Cara berpikir terlepas dari tempat dan waktu, dengan cara yang hipotesis, deduktif yang
sistematis, tidak selalu dicapai oleh semua remaja. Seorang remaja yang dengan kemampuan
intelegensi terletak di bawah normal atau nilai IQ kurang dari 90%, tidak akan mencapai taraf
berpikir yang abstrak. Seorang remaja dengan kemampuan berpikir normal tetapi hidup dalam
lingkungan atau kebudayaan yang tidak merangsang cara berpikir, maka remaja itu sampai
dewasa pun tidak akan pernah sampai pada taraf berfikir abstrak.
6
5. Perbedaan Individu dalam Kemampuan dan Perkembangan Intelek
Intelegensi itu sendiri oleh David Wechler (1958) didefinisikan sebagai "keseluruhan
kemampuan individu untuk berpikir dan bertindak secara terarah serta mengolah dan menguasai
lingkungan secara efektif. Berdasarkan nilai IQ atau kecerdasannya manusia dapat dikategorikan
menjadi 6 kelompok yaitu :
1) di bawah 70, anak mengalami kelainan mental.

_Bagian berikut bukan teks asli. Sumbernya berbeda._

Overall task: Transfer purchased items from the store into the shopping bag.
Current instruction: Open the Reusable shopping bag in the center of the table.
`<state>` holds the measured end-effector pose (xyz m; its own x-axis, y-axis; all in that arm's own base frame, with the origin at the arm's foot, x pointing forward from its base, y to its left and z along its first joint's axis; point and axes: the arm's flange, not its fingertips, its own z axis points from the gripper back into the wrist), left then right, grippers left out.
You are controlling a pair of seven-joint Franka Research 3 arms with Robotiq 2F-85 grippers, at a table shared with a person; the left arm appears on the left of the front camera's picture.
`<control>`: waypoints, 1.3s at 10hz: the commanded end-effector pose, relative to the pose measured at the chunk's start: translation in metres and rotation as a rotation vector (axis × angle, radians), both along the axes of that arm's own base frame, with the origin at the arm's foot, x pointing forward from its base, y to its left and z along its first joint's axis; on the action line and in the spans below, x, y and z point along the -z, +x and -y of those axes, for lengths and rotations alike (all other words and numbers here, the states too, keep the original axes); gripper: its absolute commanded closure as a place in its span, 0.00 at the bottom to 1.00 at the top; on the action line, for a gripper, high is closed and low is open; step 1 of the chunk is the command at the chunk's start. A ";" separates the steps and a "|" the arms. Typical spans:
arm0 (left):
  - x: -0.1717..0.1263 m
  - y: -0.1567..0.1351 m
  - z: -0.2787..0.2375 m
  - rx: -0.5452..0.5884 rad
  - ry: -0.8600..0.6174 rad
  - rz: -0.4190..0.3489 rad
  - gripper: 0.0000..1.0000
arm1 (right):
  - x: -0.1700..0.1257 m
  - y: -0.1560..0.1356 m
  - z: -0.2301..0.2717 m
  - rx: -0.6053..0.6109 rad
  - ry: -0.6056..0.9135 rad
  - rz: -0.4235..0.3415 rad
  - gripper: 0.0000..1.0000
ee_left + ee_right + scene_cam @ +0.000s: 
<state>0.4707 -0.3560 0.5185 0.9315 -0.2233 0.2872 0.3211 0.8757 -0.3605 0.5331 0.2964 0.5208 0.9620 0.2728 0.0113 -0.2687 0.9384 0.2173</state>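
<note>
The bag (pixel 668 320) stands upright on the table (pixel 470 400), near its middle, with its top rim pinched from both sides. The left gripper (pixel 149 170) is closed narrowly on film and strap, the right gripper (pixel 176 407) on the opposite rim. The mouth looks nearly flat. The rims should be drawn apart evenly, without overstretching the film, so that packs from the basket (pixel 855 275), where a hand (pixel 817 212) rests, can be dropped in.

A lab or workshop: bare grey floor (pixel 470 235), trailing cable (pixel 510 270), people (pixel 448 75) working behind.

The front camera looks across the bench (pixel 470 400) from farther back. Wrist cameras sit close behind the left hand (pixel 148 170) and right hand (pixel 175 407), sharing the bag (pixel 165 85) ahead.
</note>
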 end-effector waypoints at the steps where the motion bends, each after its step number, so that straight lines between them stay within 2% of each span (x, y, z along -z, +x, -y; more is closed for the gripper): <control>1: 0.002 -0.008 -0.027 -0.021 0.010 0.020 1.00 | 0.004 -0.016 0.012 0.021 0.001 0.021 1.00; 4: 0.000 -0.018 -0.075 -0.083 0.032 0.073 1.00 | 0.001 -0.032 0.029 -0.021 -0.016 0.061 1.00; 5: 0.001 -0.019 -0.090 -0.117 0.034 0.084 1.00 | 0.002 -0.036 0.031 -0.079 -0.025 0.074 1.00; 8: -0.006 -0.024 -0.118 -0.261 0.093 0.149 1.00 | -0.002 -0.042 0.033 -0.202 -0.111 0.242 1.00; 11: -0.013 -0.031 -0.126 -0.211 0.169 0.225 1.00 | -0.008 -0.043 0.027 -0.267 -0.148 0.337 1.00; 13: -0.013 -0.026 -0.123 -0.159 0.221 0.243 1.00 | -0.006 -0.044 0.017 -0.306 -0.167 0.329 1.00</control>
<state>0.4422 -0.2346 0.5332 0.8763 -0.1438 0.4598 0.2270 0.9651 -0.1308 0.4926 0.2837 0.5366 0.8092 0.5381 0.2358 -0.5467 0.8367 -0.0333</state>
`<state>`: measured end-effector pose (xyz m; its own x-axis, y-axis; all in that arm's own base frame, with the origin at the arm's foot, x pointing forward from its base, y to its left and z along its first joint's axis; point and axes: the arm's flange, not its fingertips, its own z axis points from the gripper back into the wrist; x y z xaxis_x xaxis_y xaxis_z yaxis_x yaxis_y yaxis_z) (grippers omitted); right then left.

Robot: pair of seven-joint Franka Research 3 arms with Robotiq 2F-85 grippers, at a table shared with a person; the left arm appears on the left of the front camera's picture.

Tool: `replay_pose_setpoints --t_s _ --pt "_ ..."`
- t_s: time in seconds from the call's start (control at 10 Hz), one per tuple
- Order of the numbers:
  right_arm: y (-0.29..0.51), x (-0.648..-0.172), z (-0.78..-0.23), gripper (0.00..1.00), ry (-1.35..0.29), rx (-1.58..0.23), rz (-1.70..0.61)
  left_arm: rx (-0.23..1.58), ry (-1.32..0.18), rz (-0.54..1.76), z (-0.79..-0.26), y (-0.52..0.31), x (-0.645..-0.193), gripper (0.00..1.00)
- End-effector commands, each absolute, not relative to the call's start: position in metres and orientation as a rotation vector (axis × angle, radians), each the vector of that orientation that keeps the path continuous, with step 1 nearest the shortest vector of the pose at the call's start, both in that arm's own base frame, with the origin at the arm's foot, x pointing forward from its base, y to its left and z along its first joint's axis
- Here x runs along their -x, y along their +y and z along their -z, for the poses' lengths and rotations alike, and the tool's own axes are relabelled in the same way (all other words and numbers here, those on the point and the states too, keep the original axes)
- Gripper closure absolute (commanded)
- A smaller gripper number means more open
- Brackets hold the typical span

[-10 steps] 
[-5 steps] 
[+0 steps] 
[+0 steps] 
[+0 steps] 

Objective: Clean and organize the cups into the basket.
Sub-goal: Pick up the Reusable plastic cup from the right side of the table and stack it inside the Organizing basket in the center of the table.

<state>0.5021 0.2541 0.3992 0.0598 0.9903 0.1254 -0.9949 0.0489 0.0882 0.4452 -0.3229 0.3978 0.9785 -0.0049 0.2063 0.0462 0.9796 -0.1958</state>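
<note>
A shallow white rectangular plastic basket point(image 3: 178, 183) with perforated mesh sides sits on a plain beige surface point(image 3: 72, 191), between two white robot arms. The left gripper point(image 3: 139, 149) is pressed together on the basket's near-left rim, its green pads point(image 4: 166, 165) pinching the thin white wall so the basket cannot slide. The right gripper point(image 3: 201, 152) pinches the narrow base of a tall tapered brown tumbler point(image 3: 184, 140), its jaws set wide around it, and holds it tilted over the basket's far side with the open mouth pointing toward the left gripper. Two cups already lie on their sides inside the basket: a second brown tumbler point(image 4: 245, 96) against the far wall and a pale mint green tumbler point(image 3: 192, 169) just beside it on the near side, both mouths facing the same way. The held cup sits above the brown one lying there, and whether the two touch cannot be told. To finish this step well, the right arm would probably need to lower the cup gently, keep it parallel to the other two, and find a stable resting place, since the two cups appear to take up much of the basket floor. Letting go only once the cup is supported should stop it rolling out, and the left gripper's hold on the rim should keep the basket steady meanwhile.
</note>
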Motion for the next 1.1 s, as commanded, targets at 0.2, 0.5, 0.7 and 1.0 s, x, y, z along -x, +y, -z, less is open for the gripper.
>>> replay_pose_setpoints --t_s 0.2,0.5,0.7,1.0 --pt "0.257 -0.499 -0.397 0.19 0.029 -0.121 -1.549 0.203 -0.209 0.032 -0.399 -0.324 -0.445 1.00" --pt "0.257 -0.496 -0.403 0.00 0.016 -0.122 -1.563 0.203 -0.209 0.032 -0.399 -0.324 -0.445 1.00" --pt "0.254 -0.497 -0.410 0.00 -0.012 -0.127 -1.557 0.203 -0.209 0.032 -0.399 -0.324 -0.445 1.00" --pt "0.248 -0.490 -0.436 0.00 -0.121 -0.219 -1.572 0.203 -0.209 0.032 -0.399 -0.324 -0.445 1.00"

2) 71-85, anak di bawah normal (bodoh).
3) 86-115, anak yang normal.
4) 116-130, anak di atas normal (pandai).
5) 131-145, anak yang superior (cerdas).
6) 145 ke atas anak genius (istimewa).
Wechler dan Bellevue (Sarlito, 1991:78), mereka menyatakan bahwa kalau semua orang di
dunia diukur intelegensinya maka akan terdapat orang-orang yang sangat cerdas yang sama
banyaknya dengan orang-orang yang sangat rendah tingkat berpikirnya (terbelakang), orang-orang
yang superior sama banyaknya dengan orang-orang yang tergolong perbatasan (borderline).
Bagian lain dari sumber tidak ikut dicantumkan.